_ASSIGNMENT_:
Below are some records. Print exactly the lines between the one holding "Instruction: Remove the" and the one holding "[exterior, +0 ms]", inclusive, and nothing else.

_GIVEN RECORDS_:
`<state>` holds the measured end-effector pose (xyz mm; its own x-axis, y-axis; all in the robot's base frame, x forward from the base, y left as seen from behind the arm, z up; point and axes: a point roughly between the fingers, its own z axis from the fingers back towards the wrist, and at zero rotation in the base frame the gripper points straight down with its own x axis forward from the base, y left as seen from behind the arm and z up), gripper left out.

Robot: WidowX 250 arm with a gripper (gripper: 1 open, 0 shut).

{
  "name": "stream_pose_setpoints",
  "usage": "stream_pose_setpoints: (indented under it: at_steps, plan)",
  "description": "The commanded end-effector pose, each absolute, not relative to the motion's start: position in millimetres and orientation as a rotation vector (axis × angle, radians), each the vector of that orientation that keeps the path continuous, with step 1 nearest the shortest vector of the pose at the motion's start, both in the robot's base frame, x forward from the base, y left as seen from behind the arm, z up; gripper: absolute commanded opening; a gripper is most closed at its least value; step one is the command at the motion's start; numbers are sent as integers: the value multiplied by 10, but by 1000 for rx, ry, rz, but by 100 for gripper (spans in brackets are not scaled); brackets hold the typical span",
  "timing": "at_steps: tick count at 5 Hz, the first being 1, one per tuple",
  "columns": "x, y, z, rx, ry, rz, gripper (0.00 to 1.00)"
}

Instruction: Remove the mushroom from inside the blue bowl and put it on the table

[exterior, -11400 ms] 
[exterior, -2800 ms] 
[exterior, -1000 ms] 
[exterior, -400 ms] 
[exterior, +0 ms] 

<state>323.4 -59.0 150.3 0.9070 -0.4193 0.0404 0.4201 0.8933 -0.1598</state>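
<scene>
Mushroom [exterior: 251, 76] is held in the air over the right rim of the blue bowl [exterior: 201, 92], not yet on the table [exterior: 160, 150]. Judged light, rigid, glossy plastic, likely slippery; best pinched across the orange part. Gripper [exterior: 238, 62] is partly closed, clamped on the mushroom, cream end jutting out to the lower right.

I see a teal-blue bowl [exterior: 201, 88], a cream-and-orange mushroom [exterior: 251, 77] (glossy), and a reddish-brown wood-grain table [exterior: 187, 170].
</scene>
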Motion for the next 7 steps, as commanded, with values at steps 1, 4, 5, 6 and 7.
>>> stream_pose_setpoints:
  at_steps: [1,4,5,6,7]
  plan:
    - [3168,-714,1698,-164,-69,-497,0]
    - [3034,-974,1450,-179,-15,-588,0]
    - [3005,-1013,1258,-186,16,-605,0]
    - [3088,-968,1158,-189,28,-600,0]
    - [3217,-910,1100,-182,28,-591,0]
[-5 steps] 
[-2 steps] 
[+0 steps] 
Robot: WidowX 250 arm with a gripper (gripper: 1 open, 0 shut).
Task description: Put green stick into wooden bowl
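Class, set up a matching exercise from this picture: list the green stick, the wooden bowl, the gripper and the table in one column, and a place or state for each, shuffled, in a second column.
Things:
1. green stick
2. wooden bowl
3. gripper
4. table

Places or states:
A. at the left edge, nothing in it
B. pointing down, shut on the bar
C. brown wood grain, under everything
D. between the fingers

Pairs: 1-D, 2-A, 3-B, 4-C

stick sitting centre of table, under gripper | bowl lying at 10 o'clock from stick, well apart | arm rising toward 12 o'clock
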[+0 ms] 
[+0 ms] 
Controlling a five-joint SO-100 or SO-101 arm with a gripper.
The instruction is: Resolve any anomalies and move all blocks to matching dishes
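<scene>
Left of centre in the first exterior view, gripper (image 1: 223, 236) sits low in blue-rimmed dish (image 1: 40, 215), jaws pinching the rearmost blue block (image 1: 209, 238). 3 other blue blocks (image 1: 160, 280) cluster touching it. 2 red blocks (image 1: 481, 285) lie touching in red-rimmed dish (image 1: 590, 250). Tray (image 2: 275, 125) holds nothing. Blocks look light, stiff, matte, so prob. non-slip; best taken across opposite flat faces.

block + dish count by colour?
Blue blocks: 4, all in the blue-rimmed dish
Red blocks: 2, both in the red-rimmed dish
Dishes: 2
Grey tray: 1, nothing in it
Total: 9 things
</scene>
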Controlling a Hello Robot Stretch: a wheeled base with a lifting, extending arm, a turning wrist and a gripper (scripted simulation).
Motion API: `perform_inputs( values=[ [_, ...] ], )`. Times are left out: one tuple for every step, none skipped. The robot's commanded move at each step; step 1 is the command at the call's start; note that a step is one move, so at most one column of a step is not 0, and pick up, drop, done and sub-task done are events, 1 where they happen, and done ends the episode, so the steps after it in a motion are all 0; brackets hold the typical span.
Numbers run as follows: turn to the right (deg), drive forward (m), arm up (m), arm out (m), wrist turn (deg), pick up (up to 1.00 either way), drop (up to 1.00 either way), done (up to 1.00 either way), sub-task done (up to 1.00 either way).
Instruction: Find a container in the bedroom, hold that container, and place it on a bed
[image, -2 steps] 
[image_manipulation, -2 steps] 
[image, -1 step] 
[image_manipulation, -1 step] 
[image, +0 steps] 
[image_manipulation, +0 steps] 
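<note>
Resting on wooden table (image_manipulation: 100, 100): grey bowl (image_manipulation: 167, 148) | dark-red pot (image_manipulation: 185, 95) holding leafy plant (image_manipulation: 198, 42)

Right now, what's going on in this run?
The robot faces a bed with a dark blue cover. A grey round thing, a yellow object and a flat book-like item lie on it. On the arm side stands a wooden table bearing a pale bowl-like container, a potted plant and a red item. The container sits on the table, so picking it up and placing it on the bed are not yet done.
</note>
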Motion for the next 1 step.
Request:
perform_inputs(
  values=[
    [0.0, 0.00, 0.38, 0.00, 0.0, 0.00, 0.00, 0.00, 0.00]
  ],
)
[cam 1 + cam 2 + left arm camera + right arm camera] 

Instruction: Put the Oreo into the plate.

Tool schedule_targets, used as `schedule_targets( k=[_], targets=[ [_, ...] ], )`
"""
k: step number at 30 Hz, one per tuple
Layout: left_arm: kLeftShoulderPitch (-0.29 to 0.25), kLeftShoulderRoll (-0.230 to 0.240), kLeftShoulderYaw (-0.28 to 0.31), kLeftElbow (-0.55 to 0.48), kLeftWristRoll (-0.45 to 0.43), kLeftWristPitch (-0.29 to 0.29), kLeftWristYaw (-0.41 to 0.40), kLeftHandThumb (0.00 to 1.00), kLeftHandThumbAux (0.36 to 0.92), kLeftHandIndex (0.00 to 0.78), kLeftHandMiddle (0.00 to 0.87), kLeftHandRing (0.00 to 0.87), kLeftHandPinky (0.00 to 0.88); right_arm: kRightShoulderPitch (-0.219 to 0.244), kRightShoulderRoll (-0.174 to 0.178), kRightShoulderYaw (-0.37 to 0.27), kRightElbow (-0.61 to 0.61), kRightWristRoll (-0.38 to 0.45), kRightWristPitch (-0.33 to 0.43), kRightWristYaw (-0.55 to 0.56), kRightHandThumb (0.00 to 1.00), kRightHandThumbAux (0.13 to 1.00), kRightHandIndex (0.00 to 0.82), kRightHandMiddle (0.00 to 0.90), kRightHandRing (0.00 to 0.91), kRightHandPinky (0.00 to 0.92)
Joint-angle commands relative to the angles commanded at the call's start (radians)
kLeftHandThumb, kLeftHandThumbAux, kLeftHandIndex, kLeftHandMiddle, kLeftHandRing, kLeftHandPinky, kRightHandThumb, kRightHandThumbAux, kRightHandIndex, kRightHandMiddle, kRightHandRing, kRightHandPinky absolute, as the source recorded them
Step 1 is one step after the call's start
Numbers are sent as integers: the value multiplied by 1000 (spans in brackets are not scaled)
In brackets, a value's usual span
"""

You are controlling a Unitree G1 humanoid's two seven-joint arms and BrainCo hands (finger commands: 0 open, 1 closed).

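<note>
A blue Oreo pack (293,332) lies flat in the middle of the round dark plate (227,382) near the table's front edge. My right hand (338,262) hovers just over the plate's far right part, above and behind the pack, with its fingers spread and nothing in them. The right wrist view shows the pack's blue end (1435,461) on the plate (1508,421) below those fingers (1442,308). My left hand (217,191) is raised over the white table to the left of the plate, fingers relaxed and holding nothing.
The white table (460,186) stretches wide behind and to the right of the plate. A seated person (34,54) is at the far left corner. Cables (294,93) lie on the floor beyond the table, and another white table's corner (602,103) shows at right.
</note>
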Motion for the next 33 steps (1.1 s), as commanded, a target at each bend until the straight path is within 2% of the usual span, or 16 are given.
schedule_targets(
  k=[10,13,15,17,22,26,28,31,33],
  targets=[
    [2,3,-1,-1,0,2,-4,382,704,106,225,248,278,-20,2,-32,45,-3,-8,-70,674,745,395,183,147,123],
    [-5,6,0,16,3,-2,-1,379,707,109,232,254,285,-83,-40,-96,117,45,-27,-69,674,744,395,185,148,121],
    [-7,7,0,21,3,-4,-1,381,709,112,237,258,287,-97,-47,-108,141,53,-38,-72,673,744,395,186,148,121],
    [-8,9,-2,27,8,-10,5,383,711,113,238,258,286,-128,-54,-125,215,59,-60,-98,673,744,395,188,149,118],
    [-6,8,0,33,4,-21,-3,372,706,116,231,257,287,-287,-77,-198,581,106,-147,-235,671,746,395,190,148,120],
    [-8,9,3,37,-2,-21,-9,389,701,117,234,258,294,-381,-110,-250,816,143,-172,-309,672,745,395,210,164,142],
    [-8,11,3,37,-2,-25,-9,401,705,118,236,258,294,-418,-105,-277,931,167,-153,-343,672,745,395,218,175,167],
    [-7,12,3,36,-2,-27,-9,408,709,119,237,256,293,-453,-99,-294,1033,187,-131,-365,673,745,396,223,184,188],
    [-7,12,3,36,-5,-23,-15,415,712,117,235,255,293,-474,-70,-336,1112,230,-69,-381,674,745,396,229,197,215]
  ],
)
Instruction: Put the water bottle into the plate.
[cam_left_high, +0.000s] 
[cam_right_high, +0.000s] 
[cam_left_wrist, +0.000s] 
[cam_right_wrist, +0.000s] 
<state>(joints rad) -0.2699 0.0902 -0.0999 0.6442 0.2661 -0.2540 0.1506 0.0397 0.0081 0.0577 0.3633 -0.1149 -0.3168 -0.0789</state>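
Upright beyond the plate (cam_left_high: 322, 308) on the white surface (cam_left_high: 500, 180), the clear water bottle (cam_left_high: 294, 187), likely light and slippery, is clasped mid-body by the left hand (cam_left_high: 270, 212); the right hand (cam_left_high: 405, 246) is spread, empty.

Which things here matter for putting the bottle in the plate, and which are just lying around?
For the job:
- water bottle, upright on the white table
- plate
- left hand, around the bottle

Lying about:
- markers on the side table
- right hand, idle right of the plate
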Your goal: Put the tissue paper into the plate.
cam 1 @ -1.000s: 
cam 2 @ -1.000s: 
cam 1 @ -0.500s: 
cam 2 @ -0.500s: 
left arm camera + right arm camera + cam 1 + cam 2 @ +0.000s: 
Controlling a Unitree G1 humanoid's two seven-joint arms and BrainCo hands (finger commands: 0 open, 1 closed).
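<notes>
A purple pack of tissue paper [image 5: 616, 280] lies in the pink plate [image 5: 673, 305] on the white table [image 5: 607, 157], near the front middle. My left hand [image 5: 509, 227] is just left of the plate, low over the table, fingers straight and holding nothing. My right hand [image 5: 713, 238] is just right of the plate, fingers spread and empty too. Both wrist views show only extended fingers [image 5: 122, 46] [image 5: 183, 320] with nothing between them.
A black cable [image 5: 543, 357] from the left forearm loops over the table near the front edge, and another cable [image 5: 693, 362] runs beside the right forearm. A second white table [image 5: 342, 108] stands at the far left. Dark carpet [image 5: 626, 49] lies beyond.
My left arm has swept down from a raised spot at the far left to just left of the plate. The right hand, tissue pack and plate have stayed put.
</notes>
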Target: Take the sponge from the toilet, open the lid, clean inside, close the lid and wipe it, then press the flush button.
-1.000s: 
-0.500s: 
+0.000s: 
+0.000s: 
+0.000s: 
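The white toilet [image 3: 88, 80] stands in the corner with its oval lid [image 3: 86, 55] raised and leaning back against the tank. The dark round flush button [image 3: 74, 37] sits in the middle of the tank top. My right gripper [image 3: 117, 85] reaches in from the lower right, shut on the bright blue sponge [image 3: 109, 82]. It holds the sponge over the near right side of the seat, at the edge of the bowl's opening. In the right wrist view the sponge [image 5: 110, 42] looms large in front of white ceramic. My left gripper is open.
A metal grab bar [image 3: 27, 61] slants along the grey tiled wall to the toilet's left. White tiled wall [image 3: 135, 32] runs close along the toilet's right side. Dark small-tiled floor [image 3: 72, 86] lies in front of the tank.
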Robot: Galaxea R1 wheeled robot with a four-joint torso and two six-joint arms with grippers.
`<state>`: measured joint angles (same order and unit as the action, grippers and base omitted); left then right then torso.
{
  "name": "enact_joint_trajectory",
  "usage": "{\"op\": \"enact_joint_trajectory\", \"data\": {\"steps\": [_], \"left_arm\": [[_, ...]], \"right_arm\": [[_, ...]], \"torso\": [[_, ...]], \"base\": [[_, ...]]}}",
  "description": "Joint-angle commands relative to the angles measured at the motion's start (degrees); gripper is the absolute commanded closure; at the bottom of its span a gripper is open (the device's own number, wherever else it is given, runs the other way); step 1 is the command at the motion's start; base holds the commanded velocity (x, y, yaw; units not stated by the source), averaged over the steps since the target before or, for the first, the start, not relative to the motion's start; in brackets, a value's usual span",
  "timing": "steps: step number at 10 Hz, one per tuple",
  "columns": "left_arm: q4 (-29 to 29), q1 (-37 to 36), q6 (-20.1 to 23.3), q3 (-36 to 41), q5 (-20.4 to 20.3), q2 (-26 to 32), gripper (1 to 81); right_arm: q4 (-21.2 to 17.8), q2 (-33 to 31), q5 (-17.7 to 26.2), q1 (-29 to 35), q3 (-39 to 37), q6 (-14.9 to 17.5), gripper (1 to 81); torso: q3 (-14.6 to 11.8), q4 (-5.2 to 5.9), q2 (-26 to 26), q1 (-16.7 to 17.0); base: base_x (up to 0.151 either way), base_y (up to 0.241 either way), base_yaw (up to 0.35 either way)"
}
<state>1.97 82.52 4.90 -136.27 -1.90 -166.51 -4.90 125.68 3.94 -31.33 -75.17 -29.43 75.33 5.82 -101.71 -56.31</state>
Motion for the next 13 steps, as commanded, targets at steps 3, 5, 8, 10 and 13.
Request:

_PROBLEM SOLUTION_:
Instruction: Remove the mushroom from inside the blue bowl and put it on the table

[exterior, -11400 ms] 
[exterior, -2800 ms] 
[exterior, -1000 ms] 
[exterior, -400 ms] 
[exterior, +0 ms] 

The response is finished.